_THE TASK_
Write out the line that has "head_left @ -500" in it, along with each line that comes after it until the listing ends, and add nothing.

|---|

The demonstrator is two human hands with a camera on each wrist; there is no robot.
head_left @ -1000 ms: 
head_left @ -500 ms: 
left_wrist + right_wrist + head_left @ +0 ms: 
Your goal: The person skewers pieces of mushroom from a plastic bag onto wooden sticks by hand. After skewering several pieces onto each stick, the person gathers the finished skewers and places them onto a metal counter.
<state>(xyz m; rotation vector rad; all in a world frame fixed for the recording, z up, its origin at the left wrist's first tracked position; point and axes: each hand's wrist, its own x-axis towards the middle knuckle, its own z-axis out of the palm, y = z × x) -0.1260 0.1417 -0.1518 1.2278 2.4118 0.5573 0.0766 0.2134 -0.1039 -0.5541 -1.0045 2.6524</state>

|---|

_OUTPUT OF THE EXERCISE_
head_left @ -500 ms: 
left_wrist + right_wrist + head_left @ +0 ms: 
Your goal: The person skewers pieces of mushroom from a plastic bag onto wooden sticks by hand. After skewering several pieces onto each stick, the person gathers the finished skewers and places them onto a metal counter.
<state>(xyz m; rotation vector rad; all in a world frame fixed for the recording, z up, its origin at the left wrist's first tracked position; point and axes: each hand's wrist, its own x-axis towards the middle knuckle, its own z-axis out of the palm, y = z × x) -0.1260 0.1417 -0.1518 1.2278 2.4118 0.5573 0.0766 0.2134 -0.1039 -0.5541 -1.0045 2.6524</state>

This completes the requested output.